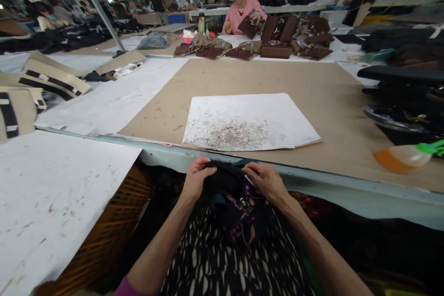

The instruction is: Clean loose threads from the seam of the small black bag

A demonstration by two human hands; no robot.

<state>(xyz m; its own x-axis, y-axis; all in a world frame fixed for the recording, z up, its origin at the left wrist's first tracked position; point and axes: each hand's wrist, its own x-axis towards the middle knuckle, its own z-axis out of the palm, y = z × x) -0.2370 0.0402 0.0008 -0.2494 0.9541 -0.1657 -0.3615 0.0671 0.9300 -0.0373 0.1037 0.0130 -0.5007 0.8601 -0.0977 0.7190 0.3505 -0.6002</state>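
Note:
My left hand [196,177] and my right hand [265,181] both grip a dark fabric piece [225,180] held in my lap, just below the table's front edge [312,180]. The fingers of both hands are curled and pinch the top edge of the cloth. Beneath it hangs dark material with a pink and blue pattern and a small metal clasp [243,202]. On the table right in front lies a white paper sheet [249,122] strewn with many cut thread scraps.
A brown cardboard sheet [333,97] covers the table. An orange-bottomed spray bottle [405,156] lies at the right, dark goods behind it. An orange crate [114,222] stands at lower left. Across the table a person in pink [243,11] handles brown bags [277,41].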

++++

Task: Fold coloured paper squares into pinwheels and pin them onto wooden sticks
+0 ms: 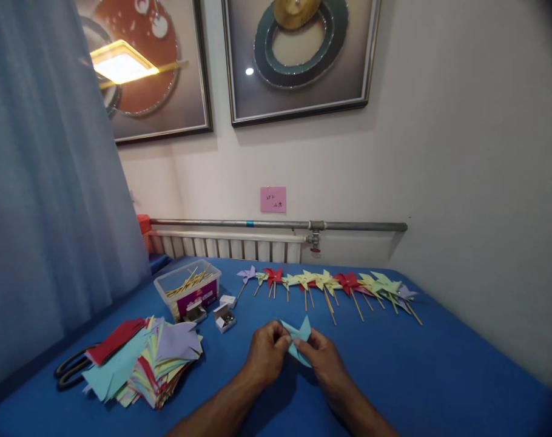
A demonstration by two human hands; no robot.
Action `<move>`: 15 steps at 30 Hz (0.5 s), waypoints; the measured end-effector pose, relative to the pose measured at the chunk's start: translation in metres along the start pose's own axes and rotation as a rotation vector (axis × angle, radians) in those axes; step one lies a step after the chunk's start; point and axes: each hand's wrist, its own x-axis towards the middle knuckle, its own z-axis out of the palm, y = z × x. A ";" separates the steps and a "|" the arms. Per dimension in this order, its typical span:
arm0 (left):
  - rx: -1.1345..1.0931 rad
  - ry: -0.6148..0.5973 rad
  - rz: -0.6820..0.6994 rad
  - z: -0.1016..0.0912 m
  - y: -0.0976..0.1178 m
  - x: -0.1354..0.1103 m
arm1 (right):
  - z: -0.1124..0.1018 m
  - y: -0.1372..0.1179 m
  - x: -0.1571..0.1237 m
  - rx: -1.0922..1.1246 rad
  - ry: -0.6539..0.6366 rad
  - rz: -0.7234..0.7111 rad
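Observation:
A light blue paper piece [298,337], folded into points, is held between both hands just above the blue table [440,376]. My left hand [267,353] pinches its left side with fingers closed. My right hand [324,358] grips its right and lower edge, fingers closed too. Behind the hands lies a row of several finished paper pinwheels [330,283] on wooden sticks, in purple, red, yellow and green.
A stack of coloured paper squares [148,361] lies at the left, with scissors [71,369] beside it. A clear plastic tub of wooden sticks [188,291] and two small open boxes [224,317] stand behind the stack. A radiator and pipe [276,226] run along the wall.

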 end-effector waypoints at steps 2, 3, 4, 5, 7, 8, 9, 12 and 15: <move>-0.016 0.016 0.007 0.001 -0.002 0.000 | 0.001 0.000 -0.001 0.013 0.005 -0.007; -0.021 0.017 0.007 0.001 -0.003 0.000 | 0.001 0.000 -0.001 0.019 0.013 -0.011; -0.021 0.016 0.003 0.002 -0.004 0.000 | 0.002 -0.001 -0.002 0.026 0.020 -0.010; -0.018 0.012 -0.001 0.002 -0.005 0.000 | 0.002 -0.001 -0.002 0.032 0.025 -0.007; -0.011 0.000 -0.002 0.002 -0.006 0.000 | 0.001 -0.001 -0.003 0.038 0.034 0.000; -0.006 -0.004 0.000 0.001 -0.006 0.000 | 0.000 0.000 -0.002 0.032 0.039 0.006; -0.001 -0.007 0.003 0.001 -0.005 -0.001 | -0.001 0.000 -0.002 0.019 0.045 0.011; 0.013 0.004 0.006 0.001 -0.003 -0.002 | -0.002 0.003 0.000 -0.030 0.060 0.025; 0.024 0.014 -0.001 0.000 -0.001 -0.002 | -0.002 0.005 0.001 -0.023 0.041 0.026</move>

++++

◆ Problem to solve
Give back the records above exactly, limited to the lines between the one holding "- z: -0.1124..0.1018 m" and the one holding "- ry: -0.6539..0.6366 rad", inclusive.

◆ Solution to this problem
  - z: -0.1124..0.1018 m
  - y: -0.1372..0.1179 m
  - x: -0.1571..0.1237 m
  - rx: -1.0922..1.1246 rad
  - ry: -0.6539..0.6366 rad

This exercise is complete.